Saturday, July 9, 2011

ABC's--R

R is for relationships!

Something I've learned as I've matured and grown older: relationships change. 

I used to mourn the loss of a relationship and I'm not talking like a boyfriend/girlfriend thing I'm just talking a regular friend relationship.

In case you didn't know, I'm a social person. (I know, duh, right?) Anyway, I often find myself talking to people when the situation presents itself. Through this, I tend to make lots of friends or acquaintances. 

When I moved to Indianapolis to go to college, I made promises to all of my friends (as I'm sure you did as well) that we were going to stay friends forever and we were going to keep in touch and BFF and whatever else we told ourselves and each other. For a good amount of time while I was in college, I kept in contact with my closest friends, but inevitably, some friendships didn't stay in tact. And I remember being so sad. I tried and they tried, but we just couldn't stay in touch for life's reasons.

Then in college, I made lots of friends and acquaintances as well. After college, I moved on to graduate school and I lost some of the friends from college I swore I would stay in touch with. And I remember being so sad that I couldn't keep in touch with all of them the way I wanted. 

At some point along the way, I've learned that it was no one's fault. It wasn't my fault or their fault or anyone's fault. Life happens at that's okay. Thanks to Facebook, I have re-connected or at least been able to keep up on the happenings of with many people I knew from way back when. 

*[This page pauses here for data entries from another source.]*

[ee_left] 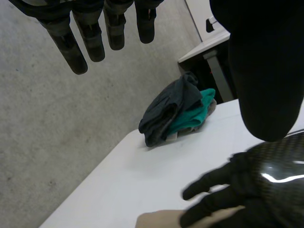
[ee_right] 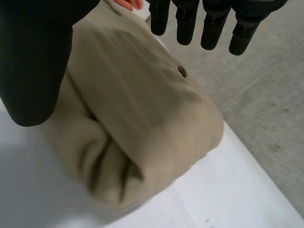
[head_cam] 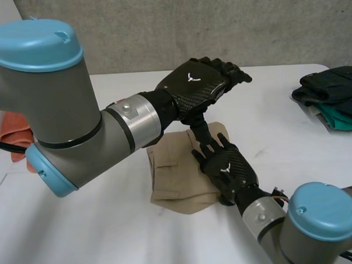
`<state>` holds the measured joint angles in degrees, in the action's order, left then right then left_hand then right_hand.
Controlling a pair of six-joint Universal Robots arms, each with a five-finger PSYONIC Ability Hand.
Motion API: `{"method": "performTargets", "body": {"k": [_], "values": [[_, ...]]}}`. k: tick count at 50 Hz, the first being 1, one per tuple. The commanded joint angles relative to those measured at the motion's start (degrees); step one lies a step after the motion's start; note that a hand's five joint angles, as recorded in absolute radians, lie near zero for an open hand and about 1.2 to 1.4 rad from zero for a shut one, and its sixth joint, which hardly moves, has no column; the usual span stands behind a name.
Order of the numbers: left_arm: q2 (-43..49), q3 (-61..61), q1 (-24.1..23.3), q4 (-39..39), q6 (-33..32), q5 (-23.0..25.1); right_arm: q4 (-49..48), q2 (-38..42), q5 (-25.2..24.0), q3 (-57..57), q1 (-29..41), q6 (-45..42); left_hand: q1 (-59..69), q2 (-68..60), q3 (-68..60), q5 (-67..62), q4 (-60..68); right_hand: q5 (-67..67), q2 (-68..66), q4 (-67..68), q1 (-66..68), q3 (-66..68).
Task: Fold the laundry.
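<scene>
A folded beige garment [head_cam: 178, 178], plain save for one dark brown button [ee_right: 182, 71], on a white tabletop [head_cam: 81, 229]. The robot's left hand [head_cam: 200, 81] and right hand [head_cam: 230, 169] are black, their backs a glossy carbon-fibre weave with a small white emblem. The arms [head_cam: 57, 96] are grey with light-blue caps [head_cam: 32, 45]. A charcoal garment [head_cam: 331, 81] tops a teal garment [head_cam: 342, 114]. A salmon-orange cloth [head_cam: 15, 134] shows beside the left arm. The wall [head_cam: 218, 25] is mottled grey.
</scene>
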<state>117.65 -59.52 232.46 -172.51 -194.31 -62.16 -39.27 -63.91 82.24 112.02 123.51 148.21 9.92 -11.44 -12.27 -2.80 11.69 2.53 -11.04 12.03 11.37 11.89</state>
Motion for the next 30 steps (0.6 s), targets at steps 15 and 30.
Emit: {"method": "performTargets", "body": {"k": [15,30], "values": [[0.7,-0.7,0.1,-0.3,0.1,-1.3,-5.3,11.6,0.5,-17.4,-1.0,0.9,1.0,0.6,1.4,1.9,-0.8,67.5,-69.0,68.0,68.6,68.1],[-5.3,1.4,2.0,-5.2,1.7,-5.6,-3.8,4.1,-3.6,-33.2,-14.5,9.5,1.0,0.6,1.4,1.9,-0.8,67.5,-69.0,68.0,68.6,68.1]]}}
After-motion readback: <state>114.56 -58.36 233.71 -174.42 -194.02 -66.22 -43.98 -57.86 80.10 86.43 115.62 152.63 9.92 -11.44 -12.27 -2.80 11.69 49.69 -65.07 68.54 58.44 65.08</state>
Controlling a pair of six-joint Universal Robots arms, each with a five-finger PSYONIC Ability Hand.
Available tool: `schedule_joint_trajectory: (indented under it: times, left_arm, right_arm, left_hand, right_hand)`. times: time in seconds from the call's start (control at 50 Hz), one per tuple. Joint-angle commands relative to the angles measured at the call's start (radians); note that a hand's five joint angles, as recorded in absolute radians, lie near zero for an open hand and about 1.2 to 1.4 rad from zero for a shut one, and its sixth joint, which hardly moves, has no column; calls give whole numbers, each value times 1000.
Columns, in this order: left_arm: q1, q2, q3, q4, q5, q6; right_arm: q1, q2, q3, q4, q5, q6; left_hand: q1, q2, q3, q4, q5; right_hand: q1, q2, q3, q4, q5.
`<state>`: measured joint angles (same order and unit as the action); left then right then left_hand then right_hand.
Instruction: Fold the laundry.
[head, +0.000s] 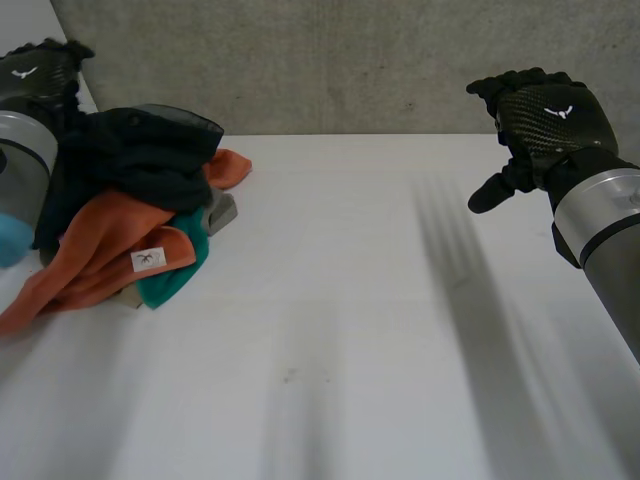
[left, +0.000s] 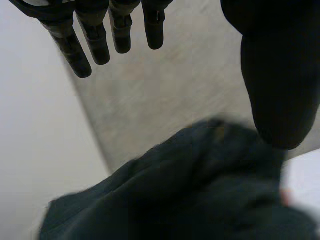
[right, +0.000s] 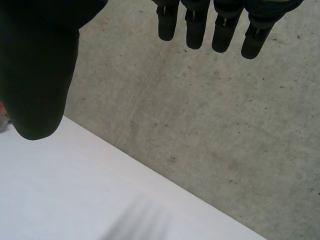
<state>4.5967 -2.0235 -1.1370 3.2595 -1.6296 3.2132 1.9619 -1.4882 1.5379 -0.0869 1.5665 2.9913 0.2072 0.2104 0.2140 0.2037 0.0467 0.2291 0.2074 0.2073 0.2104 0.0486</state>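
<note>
**Both hands empty, heap not yet touched**

I have the laundry as one heap at about ten o'clock on the white table (head: 360, 340); a dark garment (head: 140, 160) lies on top, an orange cloth (head: 95, 250) spills out below it toward eight o'clock, a teal cloth (head: 178, 272) shows at the heap's five o'clock side, and a grey piece (head: 222, 212) pokes out at its three o'clock side.

My left hand (head: 42, 68) hangs over the heap's far side, fingers (left: 95, 47) straight and spread from the thumb, holding nothing; the dark garment sits under its palm, apart from the fingertips. My right hand (head: 545, 115) is raised at two o'clock, well apart from the heap, fingers loosely extended and empty, by the concrete wall (head: 350, 60).

Nothing is folded yet, I judge; the risk lies in the first pick. The layers look tangled, so closing on the dark garment may catch the orange cloth too and haul the whole heap up; I cannot make out the table's nine o'clock edge past the heap, so a sideways drag might tip a piece off; what the grey piece is I cannot tell.
</note>
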Motion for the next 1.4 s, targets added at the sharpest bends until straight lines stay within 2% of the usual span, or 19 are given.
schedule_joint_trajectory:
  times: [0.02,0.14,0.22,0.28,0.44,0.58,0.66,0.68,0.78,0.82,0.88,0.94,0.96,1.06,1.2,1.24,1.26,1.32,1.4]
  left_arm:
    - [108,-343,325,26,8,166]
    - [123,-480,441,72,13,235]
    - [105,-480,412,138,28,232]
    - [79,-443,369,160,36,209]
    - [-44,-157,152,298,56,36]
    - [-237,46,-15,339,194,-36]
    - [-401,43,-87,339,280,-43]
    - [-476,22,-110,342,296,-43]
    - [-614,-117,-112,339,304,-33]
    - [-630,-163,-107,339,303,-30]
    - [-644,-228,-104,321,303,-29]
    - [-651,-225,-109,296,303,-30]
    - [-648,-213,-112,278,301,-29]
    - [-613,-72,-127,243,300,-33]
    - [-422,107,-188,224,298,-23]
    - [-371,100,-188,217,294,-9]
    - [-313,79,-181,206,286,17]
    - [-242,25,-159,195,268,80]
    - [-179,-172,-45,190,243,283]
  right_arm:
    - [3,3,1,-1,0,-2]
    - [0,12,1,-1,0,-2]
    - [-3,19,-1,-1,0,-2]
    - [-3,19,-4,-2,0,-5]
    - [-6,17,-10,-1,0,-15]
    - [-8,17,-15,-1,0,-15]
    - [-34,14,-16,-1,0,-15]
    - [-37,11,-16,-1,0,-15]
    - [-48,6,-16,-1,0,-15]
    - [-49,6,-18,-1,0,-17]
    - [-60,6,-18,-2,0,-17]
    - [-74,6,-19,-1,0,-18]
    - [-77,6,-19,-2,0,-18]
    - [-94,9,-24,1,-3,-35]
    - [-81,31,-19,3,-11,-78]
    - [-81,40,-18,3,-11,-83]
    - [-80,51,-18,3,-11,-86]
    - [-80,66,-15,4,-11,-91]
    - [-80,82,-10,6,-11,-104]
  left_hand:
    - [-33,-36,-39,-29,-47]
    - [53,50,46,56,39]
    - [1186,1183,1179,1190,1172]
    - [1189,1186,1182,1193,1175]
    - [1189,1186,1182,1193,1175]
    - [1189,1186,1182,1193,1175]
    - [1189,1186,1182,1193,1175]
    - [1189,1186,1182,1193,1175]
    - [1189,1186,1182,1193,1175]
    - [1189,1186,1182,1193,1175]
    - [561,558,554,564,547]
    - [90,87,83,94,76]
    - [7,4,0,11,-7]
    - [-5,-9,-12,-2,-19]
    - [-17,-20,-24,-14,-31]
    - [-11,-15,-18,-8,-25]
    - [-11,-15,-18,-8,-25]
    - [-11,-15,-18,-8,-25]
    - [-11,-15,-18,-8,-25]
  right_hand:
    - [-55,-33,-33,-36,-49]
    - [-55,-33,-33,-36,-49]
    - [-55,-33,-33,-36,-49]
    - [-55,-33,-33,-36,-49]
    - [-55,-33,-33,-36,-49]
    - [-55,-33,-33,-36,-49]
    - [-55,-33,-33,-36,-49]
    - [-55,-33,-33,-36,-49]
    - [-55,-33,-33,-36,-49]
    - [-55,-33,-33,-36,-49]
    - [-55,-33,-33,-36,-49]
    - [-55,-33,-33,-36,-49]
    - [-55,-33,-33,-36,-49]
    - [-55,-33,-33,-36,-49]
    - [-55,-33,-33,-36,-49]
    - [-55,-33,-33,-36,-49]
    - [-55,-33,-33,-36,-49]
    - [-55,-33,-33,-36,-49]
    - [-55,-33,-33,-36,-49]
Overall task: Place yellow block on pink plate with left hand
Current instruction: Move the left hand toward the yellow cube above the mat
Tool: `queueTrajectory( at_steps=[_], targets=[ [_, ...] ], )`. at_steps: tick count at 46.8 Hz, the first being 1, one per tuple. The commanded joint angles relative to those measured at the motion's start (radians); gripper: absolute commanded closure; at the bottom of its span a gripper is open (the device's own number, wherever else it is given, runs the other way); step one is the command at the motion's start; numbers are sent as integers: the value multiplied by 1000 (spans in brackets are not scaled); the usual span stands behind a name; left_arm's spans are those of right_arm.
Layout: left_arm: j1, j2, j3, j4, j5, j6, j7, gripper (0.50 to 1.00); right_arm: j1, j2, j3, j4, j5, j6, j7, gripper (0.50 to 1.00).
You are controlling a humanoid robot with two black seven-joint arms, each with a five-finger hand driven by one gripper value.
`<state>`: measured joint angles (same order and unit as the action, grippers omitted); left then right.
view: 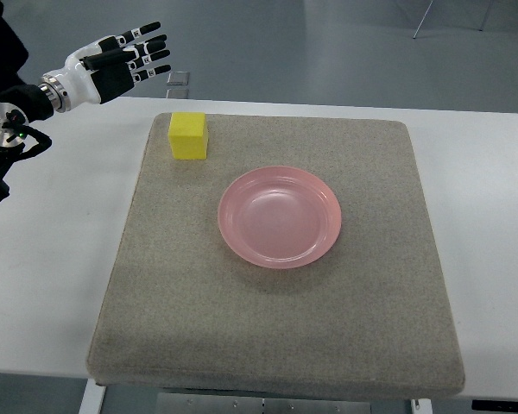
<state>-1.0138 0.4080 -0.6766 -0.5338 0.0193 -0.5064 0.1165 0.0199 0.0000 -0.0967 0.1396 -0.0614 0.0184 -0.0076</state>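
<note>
- The left hand (121,62) hangs above the far left corner of the surface (60,259), fingers (151,43) stretched out, slightly apart, and holding nothing.
- The block (188,135) sits untouched on the far left corner of the mat (276,336), near the mat's far and left edges.
- The plate (280,216) lies empty near the middle of the mat, apart from the block, to its right and nearer the robot.
- The step in hand looks like the reach, with the grasp not yet made.
- To do it well, bring the hand down and to the right until the block stands between thumb and fingers, then close on two opposite flat faces.
- Keep the palm level with the block, since a skewed grip on a cube may twist it loose.
- Lift clear of the mat before travelling, because the mat looks coarse and dragging could catch a corner.
- The plate has a raised rim (242,254), so carry the block over it and set it down in the flat centre.
- Room is generous, with nothing standing between block and plate and bare mat all round.
- The right arm does not show.
</note>
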Motion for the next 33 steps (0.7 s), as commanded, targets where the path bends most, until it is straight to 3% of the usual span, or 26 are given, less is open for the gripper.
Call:
queueTrajectory(
  at_steps=[1, 17, 26, 33],
  targets=[
    [3, 0, -3, -2, -4, -1, -1, 504, 0, 0, 0, 0, 0, 0, 0, 576],
    [-3, 0, -61, 0, -21, 8, -23, 504, 0, 0, 0, 0, 0, 0, 0, 576],
    [0, 8, -34, 8, 7, 0, -219, 506, -1, 0, 0, 0, 0, 0, 0, 576],
    [-19, 26, -3, 6, 189, -1, -248, 506, 0, 0, 0, 0, 0, 0, 0, 576]
  ],
)
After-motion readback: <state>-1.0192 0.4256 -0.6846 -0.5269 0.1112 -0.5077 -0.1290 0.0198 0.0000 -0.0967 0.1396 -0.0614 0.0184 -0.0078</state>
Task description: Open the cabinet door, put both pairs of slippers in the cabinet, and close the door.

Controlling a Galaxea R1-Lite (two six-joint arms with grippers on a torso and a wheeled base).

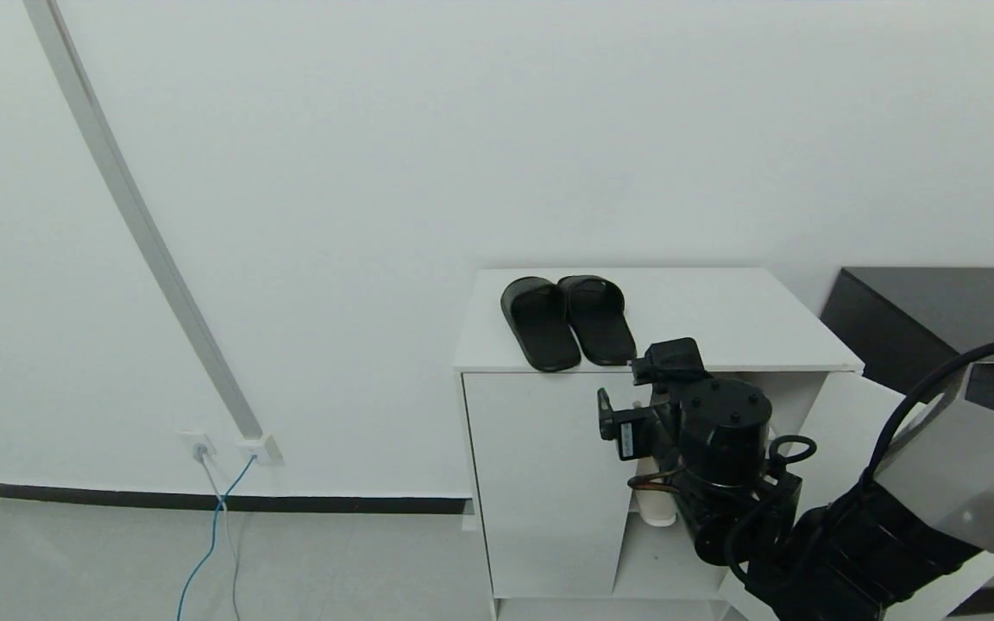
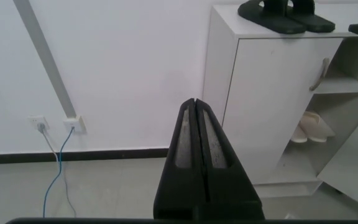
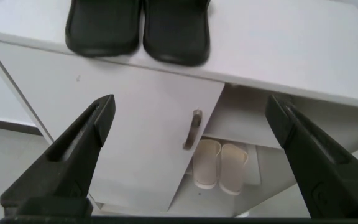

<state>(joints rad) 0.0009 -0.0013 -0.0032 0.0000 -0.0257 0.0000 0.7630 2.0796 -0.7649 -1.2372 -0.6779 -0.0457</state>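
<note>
The white wall runs behind everything, with a grey conduit strip slanting down it to two sockets near the floor. A blue cable and a pale one hang from the sockets.

The white cabinet stands against the wall. A dark piece of furniture lies just beyond its right side. The left door is shut. The right door is swung out to the right, so that half of the inside is exposed.

The right arm is held up in front of the opening, its wrist just under the front edge of the cabinet top. The right hand is wide open and grips nothing. Between its spread fingers the right wrist view shows the left door's free edge and the open compartment. The left hand is closed, its fingers pressed together with nothing between them. It is well apart from the cabinet, on its left side.

The black slippers lie side by side on the cabinet top towards its front left corner, their near ends reaching the front edge. The beige slippers are inside the open right half, side by side below the upper shelf.

A slim vertical handle sits on the left door near its free edge.
</note>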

Another thing I learned is this: just because we don't talk to someone regularly or just because we don't "hang out" with someone like we used to or like we would want to doesn't make them any less of a friend. Friends will be there when you need them and friends will support you when you need them to. 

Relationships are affected by different life events and that's okay too. Sometimes it takes a big life event to show you who you can count on and who isn't so helpful. My advice to you is this: if you want to make a relationship work, you have to put in an equal amount and if you are putting more into a relationship than the other person, then ask yourself why and if it's worth it. I once heard that the person who controls the relationship is the person who contributes the least. I try to make this something to live by. And if it's not working for you, then why are you holding on? Life's too short to dawdle.

Relationships...something to think about. Sorry about the back and forth thoughts.